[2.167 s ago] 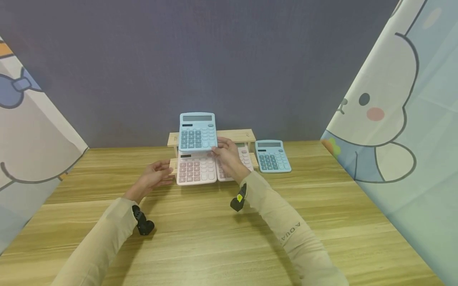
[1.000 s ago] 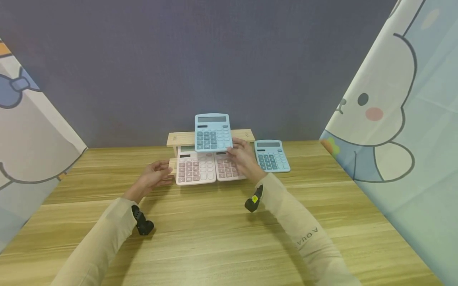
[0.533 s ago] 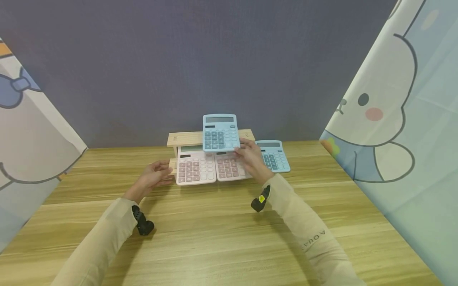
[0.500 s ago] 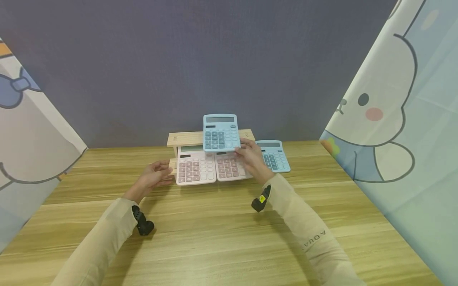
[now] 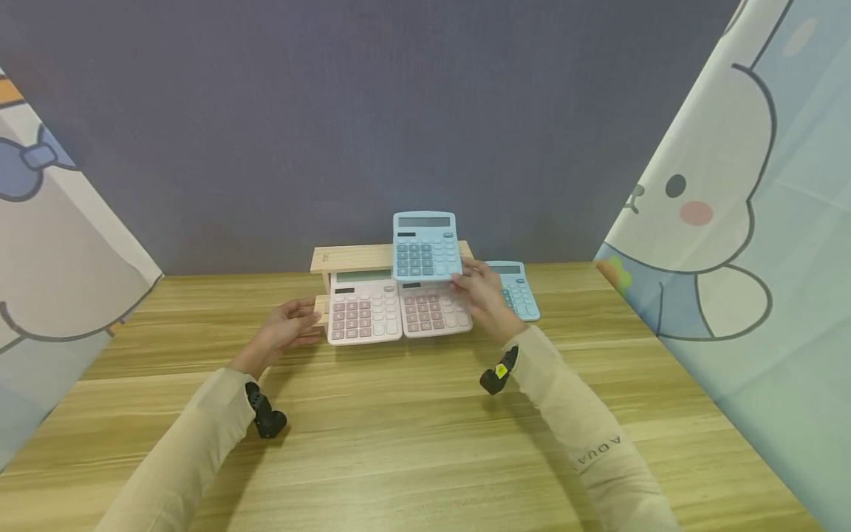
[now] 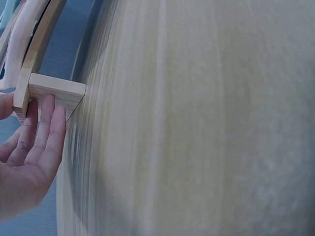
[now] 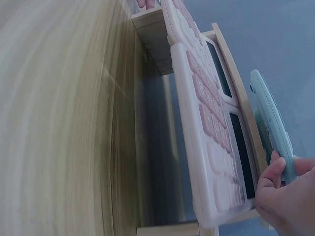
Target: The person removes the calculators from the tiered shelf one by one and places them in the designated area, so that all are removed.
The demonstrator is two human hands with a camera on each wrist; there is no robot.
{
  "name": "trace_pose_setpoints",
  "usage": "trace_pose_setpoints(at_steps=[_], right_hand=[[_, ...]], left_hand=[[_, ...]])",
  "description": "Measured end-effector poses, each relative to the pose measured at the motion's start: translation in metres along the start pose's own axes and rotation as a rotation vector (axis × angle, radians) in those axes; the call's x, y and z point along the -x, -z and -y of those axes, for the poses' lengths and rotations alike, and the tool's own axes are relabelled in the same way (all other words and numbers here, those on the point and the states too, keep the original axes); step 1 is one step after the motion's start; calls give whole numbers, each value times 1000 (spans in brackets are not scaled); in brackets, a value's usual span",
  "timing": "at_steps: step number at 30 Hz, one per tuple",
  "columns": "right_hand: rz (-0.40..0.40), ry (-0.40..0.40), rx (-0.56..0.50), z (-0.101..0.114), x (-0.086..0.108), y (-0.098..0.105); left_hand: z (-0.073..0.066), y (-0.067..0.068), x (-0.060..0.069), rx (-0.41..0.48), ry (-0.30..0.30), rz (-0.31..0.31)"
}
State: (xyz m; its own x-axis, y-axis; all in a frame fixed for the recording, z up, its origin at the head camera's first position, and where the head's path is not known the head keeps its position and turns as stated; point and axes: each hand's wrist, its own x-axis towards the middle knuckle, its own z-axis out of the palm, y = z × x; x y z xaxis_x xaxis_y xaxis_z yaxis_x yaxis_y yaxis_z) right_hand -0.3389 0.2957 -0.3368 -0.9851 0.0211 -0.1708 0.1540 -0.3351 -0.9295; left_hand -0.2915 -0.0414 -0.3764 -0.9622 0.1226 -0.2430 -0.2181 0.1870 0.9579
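Observation:
My right hand (image 5: 484, 297) pinches a light blue calculator (image 5: 425, 247) by its lower right corner, thumb on the front. It is held above the wooden display stand (image 5: 352, 257), in front of part of the top rail. On the stand's lower tier two pink calculators, a left one (image 5: 364, 314) and a right one (image 5: 435, 314), lean side by side. In the right wrist view the blue calculator (image 7: 273, 123) appears edge-on, apart from the pink ones. My left hand (image 5: 290, 325) holds the stand's left end, thumb and fingers (image 6: 45, 128) on either side of the wood.
A second light blue calculator (image 5: 517, 290) lies right of the stand, partly behind my right hand. The wood-grain table (image 5: 399, 428) runs up to a dark grey back panel (image 5: 425, 111). Cartoon-printed curtains, one on the left (image 5: 53, 258) and one on the right (image 5: 731, 222), flank it.
My right hand has carried the blue calculator to the right, from over the left pink calculator to over the right one. The left hand and the stand have stayed put.

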Motion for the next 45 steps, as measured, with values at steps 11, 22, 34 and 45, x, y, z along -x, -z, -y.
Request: trace_pose_setpoints(at_steps=[11, 22, 34, 45], right_hand=[[39, 0, 31, 11, 6, 22], [54, -15, 13, 17, 9, 41], [58, -3, -19, 19, 10, 58], [93, 1, -61, 25, 14, 76]], left_hand=[[-3, -2, 2, 7, 3, -1], [-4, -3, 2, 19, 6, -1], [-2, -1, 1, 11, 2, 3], [-3, -1, 3, 2, -5, 1]])
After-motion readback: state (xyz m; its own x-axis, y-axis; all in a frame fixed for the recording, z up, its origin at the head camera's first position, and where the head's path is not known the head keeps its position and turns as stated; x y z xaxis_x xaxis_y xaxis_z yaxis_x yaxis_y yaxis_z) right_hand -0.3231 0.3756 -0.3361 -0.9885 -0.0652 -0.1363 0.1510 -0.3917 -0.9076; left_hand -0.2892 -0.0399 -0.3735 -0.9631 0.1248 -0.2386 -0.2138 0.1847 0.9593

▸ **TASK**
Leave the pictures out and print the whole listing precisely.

▸ **RESULT**
[2.167 s ago] 
[1.000 s ago] 
[0.533 s ago] 
[0.500 s ago] 
[now] 
[now] 
[now] 
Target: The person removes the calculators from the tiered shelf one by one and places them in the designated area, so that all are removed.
The demonstrator is two human hands with a camera on each wrist; there is no robot.
{
  "name": "trace_pose_setpoints",
  "usage": "trace_pose_setpoints(at_steps=[_], right_hand=[[_, ...]], left_hand=[[_, ...]])",
  "description": "Measured end-effector poses, each relative to the pose measured at the motion's start: translation in metres along the start pose's own axes and rotation as a rotation vector (axis × angle, radians) in those axes; the call's x, y and z point along the -x, -z and -y of those axes, for the poses' lengths and rotations alike, and the tool's own axes are relabelled in the same way (all other words and numbers here, those on the point and the states too, keep the original axes); step 1 is one step after the motion's start; calls give whole numbers, each value times 1000 (spans in brackets are not scaled); in brackets, a value's usual span",
  "timing": "at_steps: step number at 30 Hz, one per tuple",
  "columns": "right_hand: rz (-0.40..0.40), ry (-0.40..0.40), rx (-0.56..0.50), z (-0.101..0.114), x (-0.086..0.108), y (-0.098..0.105); left_hand: z (-0.073..0.066), y (-0.067..0.068), x (-0.060..0.069), rx (-0.41..0.48), ry (-0.30..0.30), rz (-0.31..0.31)"
}
State: (xyz m; its own x-axis, y-axis; all in a frame fixed for the recording, z up, its origin at the head camera's first position, and where the head's path is not known the head keeps its position and turns as stated; point and axes: each hand's wrist, its own x-axis towards the middle knuckle, its own z-axis out of the palm, y = z × x; x y z xaxis_x xaxis_y xaxis_z yaxis_x yaxis_y yaxis_z) right_hand -0.3389 0.2957 -0.3368 -0.9851 0.0211 -0.1708 0.1540 -0.3351 -0.9295; left_hand -0.2915 -0.0414 -0.3764 -0.9622 0.1226 -0.2430 -0.2181 0.1870 0.9579
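Observation:
My right hand (image 5: 484, 297) pinches a light blue calculator (image 5: 425, 247) by its lower right corner, thumb on the front. It is held above the wooden display stand (image 5: 352, 257), in front of part of the top rail. On the stand's lower tier two pink calculators, a left one (image 5: 364, 314) and a right one (image 5: 435, 314), lean side by side. In the right wrist view the blue calculator (image 7: 273, 123) appears edge-on, apart from the pink ones. My left hand (image 5: 290, 325) holds the stand's left end, thumb and fingers (image 6: 45, 128) on either side of the wood.
A second light blue calculator (image 5: 517, 290) lies right of the stand, partly behind my right hand. The wood-grain table (image 5: 399, 428) runs up to a dark grey back panel (image 5: 425, 111). Cartoon-printed curtains, one on the left (image 5: 53, 258) and one on the right (image 5: 731, 222), flank it.
My right hand has carried the blue calculator to the right, from over the left pink calculator to over the right one. The left hand and the stand have stayed put.
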
Motion for the next 45 steps, as measured, with values at steps 11, 22, 34 and 45, x, y, z along -x, -z, -y.
Request: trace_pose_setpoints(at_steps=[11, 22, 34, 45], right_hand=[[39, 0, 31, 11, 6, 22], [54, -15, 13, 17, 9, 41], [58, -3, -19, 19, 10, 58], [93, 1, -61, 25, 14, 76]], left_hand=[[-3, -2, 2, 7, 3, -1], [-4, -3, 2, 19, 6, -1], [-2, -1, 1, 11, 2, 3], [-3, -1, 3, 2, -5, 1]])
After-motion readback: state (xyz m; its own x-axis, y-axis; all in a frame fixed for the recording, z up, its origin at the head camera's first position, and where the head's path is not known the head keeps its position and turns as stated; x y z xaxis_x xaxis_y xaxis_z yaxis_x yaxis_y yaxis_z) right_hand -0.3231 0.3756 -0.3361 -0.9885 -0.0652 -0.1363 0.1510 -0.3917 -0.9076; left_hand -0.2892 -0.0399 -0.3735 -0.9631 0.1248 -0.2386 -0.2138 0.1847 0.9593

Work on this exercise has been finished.